> _What is being asked_: Your task is to retype, word for word, the lines from the start of the data through the line holding "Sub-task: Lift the". Do not include the pictures.

> _Supplied material_:
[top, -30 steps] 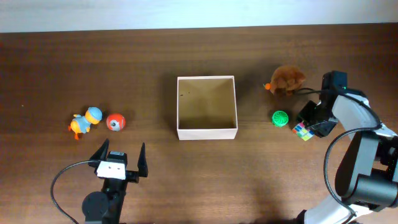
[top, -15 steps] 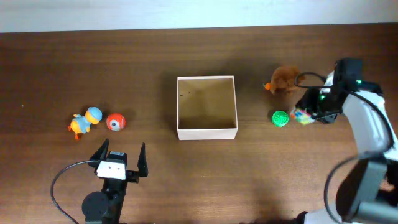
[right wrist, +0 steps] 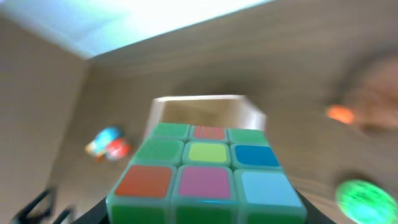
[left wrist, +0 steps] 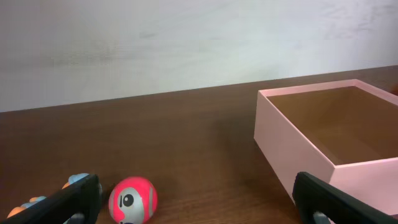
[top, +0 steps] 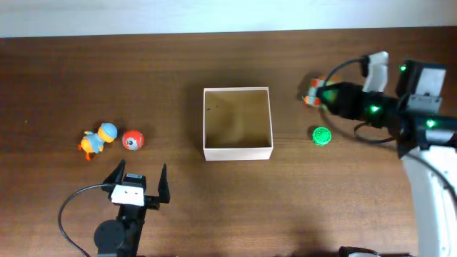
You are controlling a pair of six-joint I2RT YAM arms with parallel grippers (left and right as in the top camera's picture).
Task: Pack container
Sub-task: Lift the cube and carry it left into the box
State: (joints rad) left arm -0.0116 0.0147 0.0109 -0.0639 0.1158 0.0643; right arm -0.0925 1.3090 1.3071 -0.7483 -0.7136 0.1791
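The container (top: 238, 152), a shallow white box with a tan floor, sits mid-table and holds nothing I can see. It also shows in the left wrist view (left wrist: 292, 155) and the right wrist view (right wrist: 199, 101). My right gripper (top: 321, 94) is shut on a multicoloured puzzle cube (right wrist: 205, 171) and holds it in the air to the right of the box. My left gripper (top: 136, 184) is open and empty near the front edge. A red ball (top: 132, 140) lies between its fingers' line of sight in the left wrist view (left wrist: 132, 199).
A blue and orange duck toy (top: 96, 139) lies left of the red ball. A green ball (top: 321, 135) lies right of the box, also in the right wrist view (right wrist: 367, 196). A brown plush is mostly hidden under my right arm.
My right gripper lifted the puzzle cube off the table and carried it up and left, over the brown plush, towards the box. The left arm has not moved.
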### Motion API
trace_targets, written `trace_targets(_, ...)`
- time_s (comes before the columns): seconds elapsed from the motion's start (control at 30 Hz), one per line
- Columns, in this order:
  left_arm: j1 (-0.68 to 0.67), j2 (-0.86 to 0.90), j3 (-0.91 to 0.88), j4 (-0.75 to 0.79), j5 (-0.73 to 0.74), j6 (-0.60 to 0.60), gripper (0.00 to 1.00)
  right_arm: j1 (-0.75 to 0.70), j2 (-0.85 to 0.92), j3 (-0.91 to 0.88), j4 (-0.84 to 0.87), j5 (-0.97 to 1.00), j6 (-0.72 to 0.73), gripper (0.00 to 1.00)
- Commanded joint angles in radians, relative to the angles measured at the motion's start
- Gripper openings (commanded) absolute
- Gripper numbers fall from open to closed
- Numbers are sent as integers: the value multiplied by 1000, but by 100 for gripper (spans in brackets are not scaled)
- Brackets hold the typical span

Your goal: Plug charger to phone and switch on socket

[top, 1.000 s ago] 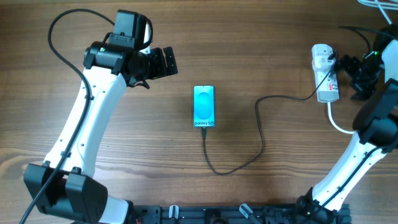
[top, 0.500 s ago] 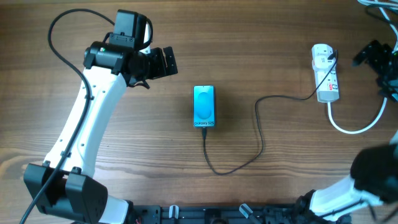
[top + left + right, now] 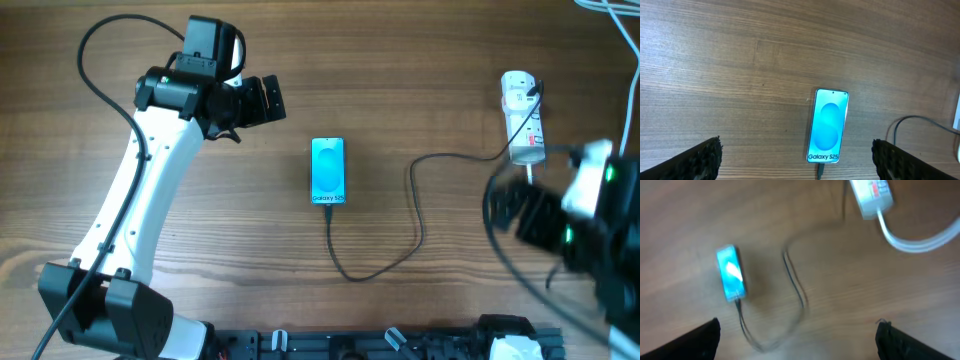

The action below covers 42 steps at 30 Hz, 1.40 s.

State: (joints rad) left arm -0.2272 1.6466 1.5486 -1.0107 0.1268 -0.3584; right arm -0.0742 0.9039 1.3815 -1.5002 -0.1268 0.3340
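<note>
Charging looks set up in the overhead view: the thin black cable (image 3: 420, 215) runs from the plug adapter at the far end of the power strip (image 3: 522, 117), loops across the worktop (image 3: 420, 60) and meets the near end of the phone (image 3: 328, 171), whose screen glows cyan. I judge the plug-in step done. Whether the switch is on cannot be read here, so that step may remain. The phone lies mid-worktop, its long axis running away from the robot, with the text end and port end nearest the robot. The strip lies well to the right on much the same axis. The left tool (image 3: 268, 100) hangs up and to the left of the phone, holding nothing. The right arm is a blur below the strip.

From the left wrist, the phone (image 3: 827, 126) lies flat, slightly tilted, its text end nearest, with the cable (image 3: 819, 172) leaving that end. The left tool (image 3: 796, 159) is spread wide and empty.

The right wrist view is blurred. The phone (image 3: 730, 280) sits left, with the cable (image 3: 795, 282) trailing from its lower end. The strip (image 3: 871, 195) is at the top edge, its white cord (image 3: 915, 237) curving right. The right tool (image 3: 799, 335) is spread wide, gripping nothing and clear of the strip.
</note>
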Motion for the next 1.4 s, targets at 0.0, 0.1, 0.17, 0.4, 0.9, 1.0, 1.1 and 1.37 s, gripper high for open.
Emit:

> _Exercise response_:
[top, -30 steps] 
[top, -15 steps] 
[right wrist, +0 steps] 
[left wrist, +0 steps] 
[top, +0 steps] 
You are controlling a pair of six-joint I2RT YAM arms with parallel grippers (left and right as in the top camera's picture).
Task: Pack container
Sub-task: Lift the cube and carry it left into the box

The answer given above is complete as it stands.